解説時、敬称略。
下北沢本多劇場で2008年10月24日(金)~11月3日(祝)まで公演の喜劇「学おじさん」を鑑賞。出演者は伊東四朗、平田満、片桐はいり、馬渕英俚可、森本亮治、飯田基祐、吉田麻起子。
平田、片桐夫婦と大学デビューでやさぐれる息子森本の前に、平田の叔父と名乗る風水師の「学」さんとその弟子たち(馬渕、飯田、吉田)が現れてかき回す。というお話。
開演直後は片桐が圧倒的パワーで話をぐんぐん引っ張る。そのうち平田の気配の凄まじい殺し方に職人技を見る。満を持して登場した喜劇界の人間国宝伊東。声も抑えめだし枯れてるし、じいさん大丈夫?と最初は思うのだが話が進むうちに舞台どころか観客全員までもが伊東のペースに巻き込まれて行く。一拍完全にずらしたリズムを最後までキープしてまったくつかみどころがない。わりとほっこりした話なのに終わってみればこっちが汗びっしょり。もちろんそのペースを出演者全員で際立たせているのだが、インタラクティブを超えている。もう、伊東四朗、今他人だと思えない。

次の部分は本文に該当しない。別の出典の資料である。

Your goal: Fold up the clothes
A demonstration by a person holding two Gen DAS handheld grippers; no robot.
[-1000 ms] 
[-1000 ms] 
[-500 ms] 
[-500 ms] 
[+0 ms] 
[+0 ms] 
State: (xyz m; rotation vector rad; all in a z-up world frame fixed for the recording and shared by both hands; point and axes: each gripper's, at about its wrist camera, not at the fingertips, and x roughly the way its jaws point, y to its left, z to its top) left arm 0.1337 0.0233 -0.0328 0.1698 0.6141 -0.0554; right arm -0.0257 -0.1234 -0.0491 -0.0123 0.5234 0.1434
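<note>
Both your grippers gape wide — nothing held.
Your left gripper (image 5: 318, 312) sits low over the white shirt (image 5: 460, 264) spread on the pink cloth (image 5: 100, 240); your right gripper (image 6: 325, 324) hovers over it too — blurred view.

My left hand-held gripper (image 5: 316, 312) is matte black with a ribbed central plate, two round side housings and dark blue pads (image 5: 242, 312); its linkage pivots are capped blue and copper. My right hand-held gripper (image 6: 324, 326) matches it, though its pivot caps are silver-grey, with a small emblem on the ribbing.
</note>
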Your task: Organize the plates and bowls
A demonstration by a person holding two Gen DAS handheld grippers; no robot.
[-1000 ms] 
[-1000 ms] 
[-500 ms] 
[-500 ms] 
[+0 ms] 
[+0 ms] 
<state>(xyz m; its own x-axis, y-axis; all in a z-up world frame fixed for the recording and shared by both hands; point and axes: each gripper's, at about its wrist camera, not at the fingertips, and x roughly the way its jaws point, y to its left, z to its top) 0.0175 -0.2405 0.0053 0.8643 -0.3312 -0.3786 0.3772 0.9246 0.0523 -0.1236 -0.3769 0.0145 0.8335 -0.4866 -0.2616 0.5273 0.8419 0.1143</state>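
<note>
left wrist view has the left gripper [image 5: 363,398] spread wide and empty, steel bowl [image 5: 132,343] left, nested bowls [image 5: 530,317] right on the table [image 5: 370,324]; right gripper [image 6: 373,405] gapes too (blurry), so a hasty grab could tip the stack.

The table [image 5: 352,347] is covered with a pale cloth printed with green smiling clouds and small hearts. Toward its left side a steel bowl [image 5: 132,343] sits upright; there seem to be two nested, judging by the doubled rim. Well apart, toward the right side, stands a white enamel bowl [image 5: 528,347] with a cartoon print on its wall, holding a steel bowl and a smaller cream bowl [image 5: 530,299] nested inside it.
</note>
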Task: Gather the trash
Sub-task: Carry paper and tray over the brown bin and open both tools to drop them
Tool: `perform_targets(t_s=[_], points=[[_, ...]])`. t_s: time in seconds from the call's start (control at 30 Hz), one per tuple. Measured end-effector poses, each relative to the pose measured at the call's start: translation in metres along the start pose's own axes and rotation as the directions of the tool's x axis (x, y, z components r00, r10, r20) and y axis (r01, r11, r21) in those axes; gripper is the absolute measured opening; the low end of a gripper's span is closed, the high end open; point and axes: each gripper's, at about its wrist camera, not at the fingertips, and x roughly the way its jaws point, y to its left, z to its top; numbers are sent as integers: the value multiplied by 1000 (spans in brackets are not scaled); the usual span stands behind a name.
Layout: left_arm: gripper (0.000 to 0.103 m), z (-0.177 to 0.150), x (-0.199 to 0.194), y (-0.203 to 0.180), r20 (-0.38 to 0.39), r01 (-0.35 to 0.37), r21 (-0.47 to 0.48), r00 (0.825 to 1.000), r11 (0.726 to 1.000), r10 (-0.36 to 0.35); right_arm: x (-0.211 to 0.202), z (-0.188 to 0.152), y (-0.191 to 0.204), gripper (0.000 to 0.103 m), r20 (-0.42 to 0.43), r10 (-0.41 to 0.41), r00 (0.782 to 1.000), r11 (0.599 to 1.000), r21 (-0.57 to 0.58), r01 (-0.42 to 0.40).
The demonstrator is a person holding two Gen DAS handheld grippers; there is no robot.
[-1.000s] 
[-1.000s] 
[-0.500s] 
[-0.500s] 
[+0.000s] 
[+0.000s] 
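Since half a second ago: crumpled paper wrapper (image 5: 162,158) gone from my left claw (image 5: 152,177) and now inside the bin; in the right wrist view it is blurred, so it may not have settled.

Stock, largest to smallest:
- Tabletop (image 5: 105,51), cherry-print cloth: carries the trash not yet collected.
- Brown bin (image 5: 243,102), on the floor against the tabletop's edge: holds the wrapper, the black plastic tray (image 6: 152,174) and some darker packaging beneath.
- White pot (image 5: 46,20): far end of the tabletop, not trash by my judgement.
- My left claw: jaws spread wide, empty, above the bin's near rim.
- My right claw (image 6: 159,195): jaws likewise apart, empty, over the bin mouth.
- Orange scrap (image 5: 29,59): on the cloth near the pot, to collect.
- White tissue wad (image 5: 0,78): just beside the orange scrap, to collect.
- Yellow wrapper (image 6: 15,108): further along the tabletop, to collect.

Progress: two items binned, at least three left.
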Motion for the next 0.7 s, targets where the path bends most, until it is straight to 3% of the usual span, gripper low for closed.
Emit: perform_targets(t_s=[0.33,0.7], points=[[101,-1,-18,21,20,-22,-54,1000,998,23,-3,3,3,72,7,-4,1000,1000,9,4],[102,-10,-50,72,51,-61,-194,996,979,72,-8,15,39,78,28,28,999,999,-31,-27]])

奇妙な役柄ながら片桐の立ち姿の美しさにも見ほれた。インタラクティブコンテンツ制作者で舞台鑑賞経験のない方がいらしたら是非小さい箱の作品に足をお運びください。
終了後はいりさんに挨拶しに行って、なんだか今日はとっても奇麗だった。と話したら「私、小学校の修学旅行で迷子になって、華厳の滝見てないのよねえー。ねえ、どうなの?華厳の滝って。」とぜんぜん違う話に。姉さん。どうなの?って、滝です。